The key difference is not the size of our weaponry, but rather the lack of a clear ideological confrontation and greater economic interdependence. Traditional thinking about deterrence no longer provides a frame with which to understand our enemies, leaving us open to the risk of dangerous miscalculation.

The clearest indication of the different level of global confrontation is military spending. Notwithstanding Russia’s new weapons and a blockbuster Pentagon budget this year, both sides remain far from the lavish spending of the Cold War. The US is nowhere near the roughly 10% of GDP it was devoting to defence at the height of that confrontation, and Moscow is far from the expenditure that brought the Soviet Union crashing down. It is also a long way from catching up with American defence spending.

While these new Russian weapons appear a terrifying development in the global arsenal, there is little clear evidence that they materially change the balance of power. Putin has over the past year announced a number of hypersonic and other menacing-sounding weapons, but these announcements are intended more for domestic consumption and for weapons sales abroad than for making Russia seem an invincible military power.

Moscow feels compelled to demonstrate a sense of global confrontation to enhance national power and to explain at home the imposition of economic sanctions and the vilification of Russia in the international media.

This need is vastly different from the ideological boundaries that used to divide the world during the Cold War. In contrast to that earlier world, we now inhabit countries that are deeply economically interdependent.

Moscow’s rich — despite sanctions — own property in London, while China’s national wealth is tied up in American Treasury bonds. This transforms national perceptions of enemies and means that even when countries such as Russia and China try to change the international order, they are hesitant to sever the links. This may change in time, but it has not yet. We live in a world that can at best be described as divided by forms of governance, rather than by ideology.
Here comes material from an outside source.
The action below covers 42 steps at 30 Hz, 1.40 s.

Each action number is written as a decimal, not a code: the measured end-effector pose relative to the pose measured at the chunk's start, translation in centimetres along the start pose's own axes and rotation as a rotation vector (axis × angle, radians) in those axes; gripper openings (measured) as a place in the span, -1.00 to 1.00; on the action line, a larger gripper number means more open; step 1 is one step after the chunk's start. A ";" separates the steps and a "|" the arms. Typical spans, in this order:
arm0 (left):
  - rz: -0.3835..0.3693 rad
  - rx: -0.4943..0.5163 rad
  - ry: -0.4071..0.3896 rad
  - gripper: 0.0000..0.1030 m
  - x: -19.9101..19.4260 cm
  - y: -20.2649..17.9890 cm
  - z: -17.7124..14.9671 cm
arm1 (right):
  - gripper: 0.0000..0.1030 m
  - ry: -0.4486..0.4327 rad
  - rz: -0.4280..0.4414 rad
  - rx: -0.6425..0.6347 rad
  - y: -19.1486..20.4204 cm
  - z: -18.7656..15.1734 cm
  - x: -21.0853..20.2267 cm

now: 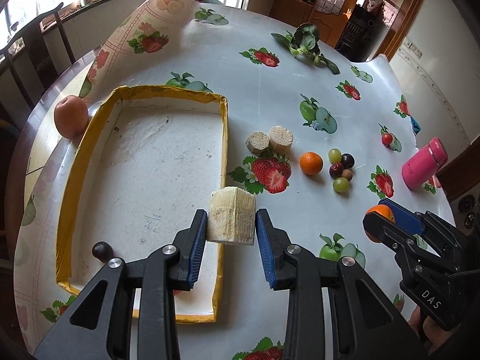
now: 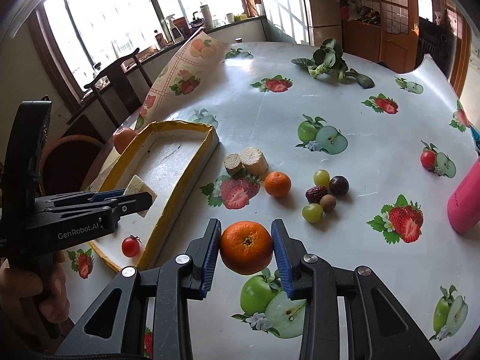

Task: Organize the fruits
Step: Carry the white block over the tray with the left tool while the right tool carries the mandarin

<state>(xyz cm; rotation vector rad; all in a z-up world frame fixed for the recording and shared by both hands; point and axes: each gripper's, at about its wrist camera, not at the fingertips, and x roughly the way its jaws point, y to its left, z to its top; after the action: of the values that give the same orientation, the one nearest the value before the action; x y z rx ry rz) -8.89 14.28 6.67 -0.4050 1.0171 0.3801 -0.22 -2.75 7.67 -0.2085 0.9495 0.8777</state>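
Note:
My left gripper (image 1: 231, 224) is shut on a pale cut sugarcane piece (image 1: 232, 219) and holds it over the right rim of the yellow-edged white tray (image 1: 223, 138). My right gripper (image 2: 246, 247) is shut on an orange (image 2: 246, 246) above the tablecloth, right of the tray (image 2: 180, 180). It also shows in the left wrist view (image 1: 387, 219). On the table lie two more sugarcane pieces (image 1: 271, 141), a second orange (image 1: 311, 163), and a cluster of grapes, dates and a longan (image 1: 341, 169). A cherry tomato (image 2: 131, 246) lies in the tray's near corner.
An apple (image 1: 71, 116) sits left of the tray. A dark round fruit (image 1: 102, 251) lies in the tray near the left gripper. A pink flask (image 1: 423, 166) stands at the right. A leafy green vegetable (image 1: 306, 43) lies at the far side. The tablecloth curls up at the far left.

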 end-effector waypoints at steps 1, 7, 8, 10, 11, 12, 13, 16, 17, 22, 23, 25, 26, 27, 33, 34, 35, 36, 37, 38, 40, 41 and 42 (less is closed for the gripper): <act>0.005 -0.004 -0.002 -0.41 -0.2 0.3 -0.2 | -0.31 0.000 0.004 -0.007 0.4 0.0 0.0; 0.026 -0.031 -0.009 -0.41 -1.1 2.4 -0.9 | -0.31 0.003 0.024 -0.045 2.9 0.1 0.1; 0.030 -0.035 -0.009 -0.41 -1.2 2.7 -1.0 | -0.31 0.003 0.027 -0.051 3.2 0.2 0.2; 0.037 -0.041 -0.010 -0.41 -1.4 3.3 -1.1 | -0.31 0.005 0.034 -0.063 4.0 0.2 0.3; 0.040 -0.044 -0.011 -0.41 -1.4 3.6 -1.1 | -0.31 0.005 0.037 -0.068 4.4 0.3 0.4; 0.044 -0.047 -0.011 -0.41 -1.5 3.9 -1.2 | -0.31 0.007 0.040 -0.073 4.7 0.3 0.5; 0.046 -0.051 -0.012 -0.41 -1.6 4.2 -1.2 | -0.31 0.009 0.044 -0.078 5.0 0.4 0.6; 0.054 -0.062 -0.014 -0.41 -1.7 5.1 -1.2 | -0.31 0.015 0.054 -0.092 6.0 0.5 1.0; 0.057 -0.066 -0.014 -0.41 -1.8 5.5 -1.2 | -0.31 0.016 0.056 -0.095 6.3 0.6 1.2; 0.066 -0.081 -0.012 -0.41 -1.8 6.7 -1.2 | -0.31 0.023 0.071 -0.114 7.7 0.8 1.8; 0.068 -0.083 -0.011 -0.41 -1.7 6.9 -1.2 | -0.31 0.024 0.075 -0.117 7.9 0.9 1.9; 0.070 -0.089 -0.009 -0.41 -1.7 7.3 -1.2 | -0.32 0.027 0.078 -0.124 8.4 1.0 2.1; 0.072 -0.091 -0.008 -0.41 -1.6 7.5 -1.2 | -0.32 0.029 0.080 -0.127 8.6 1.0 2.2; 0.074 -0.093 -0.007 -0.41 -1.6 7.7 -1.2 | -0.31 0.030 0.082 -0.129 8.7 1.1 2.3; 0.084 -0.115 0.001 -0.41 -1.2 9.1 -1.2 | -0.31 0.040 0.100 -0.140 9.8 1.8 3.6; 0.085 -0.119 0.003 -0.41 -1.1 9.4 -1.1 | -0.31 0.041 0.104 -0.143 10.0 1.9 3.8; 0.086 -0.122 0.004 -0.41 -1.0 9.6 -1.0 | -0.31 0.042 0.108 -0.148 10.3 2.1 4.1; 0.089 -0.123 0.006 -0.41 -0.9 9.8 -1.0 | -0.31 0.044 0.111 -0.153 10.6 2.2 4.3; 0.091 -0.125 0.007 -0.41 -0.8 10.0 -0.9 | -0.32 0.045 0.115 -0.158 10.9 2.4 4.6; 0.091 -0.128 0.010 -0.41 -0.7 10.2 -0.8 | -0.32 0.047 0.118 -0.162 11.1 2.5 4.9; 0.093 -0.132 0.015 -0.41 -0.3 10.6 -0.6 | -0.31 0.051 0.127 -0.168 11.6 2.9 5.6; 0.094 -0.135 0.017 -0.41 -0.1 10.9 -0.5 | -0.31 0.054 0.130 -0.172 11.9 3.0 5.9; 0.093 -0.138 0.021 -0.41 0.1 11.1 -0.4 | -0.31 0.057 0.133 -0.176 12.3 3.1 6.2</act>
<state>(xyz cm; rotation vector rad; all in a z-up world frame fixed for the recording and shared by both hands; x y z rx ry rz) -14.47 23.67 4.77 -0.4879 1.0353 0.5323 -5.59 10.27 7.16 -0.3255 0.9477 1.0845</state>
Ideologies do continue to dominate, however, at the non-state level, where constellations of individuals come together around a utopian vision to threaten the old order. Countries and governments, on the other hand, still inhabit traditional structures. Moscow still thinks in these terms and therefore has to create a sense of narrative with traditional tools.

None of this should leave us complacent. There is a growing sense of confrontation in the world. Non-state groups such as al-Qaeda and Isis have not gone away. China is confused about the limits of the pushback it is facing. Its new national economic champions, such as the telecoms and electronics company Huawei, are targets of international ire. Beijing is struggling to interpret a world that wants its economic investment but at the same time fears its growing weight.

Moscow sees the current confused order as a prime environment in which to assert its meddlesome influence abroad and build a narrative at home of international power and importance. And Iran’s mullahs fail to understand why they are cast as an enemy or what the parameters of the current confrontation are.

There is a distinct, if fractured, axis coming together between Beijing, Moscow and Tehran. And while it takes little to find fissures between them — Beijing dislikes Moscow’s tendency to disrupt defined national borders and recognise stateless peoples; Moscow is no fan of Tehran’s use of proxy groups or Beijing’s encroachment into its back yard in central Asia — they all regard a democracy-promoting West as an adversary they need to worry about.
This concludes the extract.